Instructions to follow
Take the material below and output exactly the run of lines from the one containing "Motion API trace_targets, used" down to the one containing "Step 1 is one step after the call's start", with both included.

:: Material for this exercise

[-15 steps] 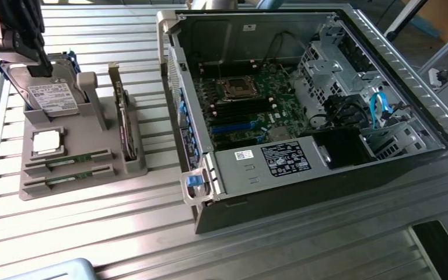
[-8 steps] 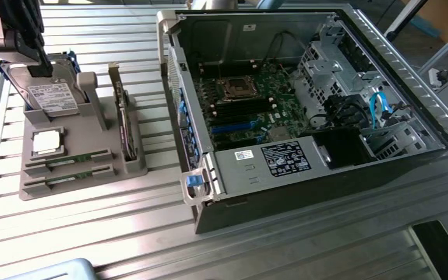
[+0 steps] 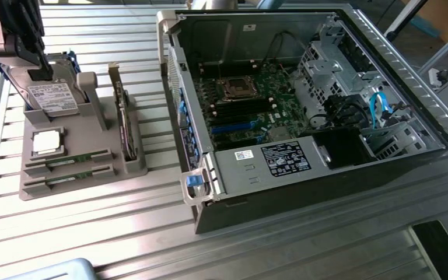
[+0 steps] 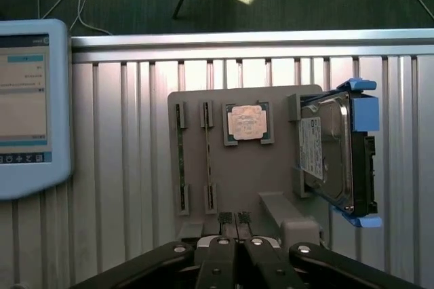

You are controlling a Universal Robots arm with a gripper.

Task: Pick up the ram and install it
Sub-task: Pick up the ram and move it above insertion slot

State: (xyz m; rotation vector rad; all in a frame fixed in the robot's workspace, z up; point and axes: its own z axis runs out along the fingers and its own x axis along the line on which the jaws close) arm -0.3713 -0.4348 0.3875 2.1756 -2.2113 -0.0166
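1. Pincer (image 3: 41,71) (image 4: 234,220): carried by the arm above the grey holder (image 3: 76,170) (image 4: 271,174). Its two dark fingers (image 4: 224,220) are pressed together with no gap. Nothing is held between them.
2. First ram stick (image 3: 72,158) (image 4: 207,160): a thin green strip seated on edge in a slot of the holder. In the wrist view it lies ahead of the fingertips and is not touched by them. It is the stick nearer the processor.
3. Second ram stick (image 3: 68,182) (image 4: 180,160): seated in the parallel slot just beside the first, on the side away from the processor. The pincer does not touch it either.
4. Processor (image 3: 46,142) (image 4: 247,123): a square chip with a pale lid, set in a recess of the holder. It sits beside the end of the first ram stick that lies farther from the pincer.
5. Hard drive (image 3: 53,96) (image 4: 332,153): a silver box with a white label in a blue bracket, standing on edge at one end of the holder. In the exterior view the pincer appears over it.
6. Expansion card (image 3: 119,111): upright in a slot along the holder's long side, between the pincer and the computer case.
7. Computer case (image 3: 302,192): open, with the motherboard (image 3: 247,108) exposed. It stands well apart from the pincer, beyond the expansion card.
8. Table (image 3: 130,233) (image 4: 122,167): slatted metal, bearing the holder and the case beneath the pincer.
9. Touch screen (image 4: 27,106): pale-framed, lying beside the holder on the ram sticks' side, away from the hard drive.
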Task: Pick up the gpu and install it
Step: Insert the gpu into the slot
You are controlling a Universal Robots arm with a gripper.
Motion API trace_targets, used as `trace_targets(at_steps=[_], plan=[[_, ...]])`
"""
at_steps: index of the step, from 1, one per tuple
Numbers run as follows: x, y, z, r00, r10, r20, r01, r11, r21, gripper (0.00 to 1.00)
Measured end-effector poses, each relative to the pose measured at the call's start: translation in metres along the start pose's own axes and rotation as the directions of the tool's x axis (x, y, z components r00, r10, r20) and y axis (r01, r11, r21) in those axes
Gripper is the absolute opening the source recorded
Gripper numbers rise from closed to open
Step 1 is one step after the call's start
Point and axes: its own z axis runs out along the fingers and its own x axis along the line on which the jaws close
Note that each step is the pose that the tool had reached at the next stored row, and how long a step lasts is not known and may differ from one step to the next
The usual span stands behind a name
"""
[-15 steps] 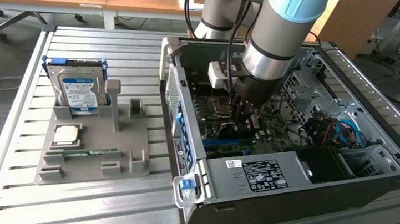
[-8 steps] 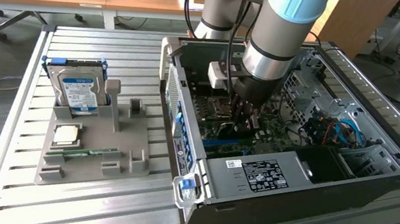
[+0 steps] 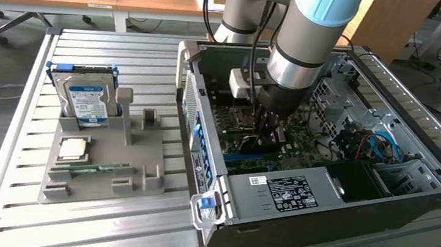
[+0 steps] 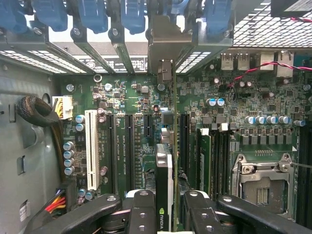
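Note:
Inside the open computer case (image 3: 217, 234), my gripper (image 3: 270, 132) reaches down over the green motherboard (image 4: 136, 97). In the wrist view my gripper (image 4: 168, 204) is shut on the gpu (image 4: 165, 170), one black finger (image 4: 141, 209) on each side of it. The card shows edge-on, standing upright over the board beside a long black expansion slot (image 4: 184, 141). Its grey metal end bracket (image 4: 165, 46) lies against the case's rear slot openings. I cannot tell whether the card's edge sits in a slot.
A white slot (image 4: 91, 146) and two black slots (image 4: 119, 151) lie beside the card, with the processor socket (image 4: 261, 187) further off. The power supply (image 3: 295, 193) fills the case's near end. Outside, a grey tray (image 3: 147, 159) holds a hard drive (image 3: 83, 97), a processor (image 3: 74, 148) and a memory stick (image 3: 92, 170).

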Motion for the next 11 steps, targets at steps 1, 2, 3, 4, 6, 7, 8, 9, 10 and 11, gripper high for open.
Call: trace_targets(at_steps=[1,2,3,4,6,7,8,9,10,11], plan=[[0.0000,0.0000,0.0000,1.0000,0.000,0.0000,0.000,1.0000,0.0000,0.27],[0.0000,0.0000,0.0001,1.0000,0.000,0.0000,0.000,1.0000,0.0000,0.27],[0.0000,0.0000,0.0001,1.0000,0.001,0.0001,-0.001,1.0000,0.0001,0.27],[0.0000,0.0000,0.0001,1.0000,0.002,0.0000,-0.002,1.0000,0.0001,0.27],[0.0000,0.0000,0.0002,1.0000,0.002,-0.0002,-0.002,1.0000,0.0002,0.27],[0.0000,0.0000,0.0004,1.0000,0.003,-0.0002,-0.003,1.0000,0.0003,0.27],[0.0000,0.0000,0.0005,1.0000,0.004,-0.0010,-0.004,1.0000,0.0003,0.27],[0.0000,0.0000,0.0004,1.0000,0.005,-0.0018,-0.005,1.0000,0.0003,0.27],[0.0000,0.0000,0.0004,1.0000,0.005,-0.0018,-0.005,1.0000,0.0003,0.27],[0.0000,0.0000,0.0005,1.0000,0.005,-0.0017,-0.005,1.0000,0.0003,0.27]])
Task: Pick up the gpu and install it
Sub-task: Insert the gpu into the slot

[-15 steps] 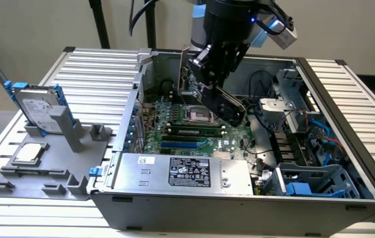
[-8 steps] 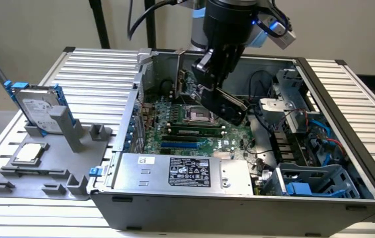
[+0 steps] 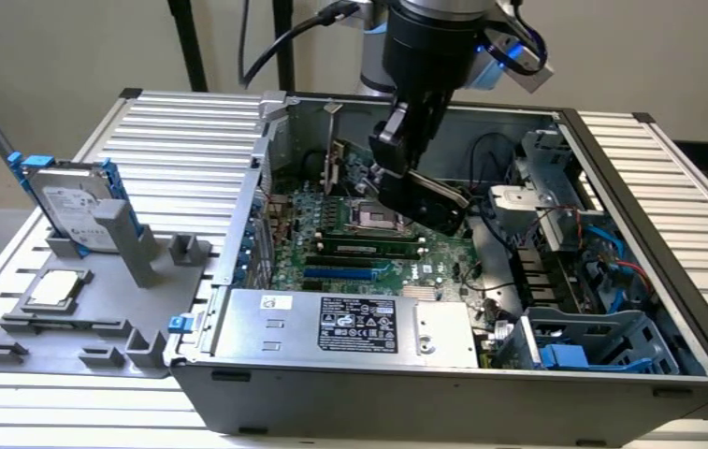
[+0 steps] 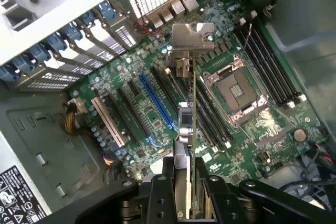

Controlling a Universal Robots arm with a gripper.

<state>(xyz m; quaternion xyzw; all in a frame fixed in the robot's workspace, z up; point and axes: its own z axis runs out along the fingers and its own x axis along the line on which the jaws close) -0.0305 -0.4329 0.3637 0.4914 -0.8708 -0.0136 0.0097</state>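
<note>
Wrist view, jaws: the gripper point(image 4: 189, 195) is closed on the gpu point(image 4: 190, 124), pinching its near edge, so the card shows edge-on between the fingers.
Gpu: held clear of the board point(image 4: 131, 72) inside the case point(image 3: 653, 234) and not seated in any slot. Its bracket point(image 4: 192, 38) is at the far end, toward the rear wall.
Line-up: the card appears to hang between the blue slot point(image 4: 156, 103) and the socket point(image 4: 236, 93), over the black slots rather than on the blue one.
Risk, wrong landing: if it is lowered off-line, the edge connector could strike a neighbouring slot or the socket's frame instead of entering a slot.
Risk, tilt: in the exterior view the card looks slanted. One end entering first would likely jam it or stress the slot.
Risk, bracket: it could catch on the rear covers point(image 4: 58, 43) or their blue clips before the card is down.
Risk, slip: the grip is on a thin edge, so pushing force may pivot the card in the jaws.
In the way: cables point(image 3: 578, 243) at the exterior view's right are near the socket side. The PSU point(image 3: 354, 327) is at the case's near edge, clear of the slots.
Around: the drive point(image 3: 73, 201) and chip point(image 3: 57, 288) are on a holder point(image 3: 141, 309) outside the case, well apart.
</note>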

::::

Written response
Motion API trace_targets, used as `trace_targets(at_steps=[_], plan=[[_, ...]])`
"""
at_steps: index of the step, from 1, one per tuple
Numbers run as follows: x, y, z, r00, r10, r20, r01, r11, r21, gripper (0.00 to 1.00)
Measured end-effector poses, each relative to the pose measured at the call's start: translation in metres along the start pose's own axes and rotation as the directions of the tool's x axis (x, y, z components r00, r10, r20) and y axis (r01, r11, r21) in those axes
Gripper is the absolute opening the source recorded
Gripper numbers rise from closed to open
Step 1 is one step after the call's start

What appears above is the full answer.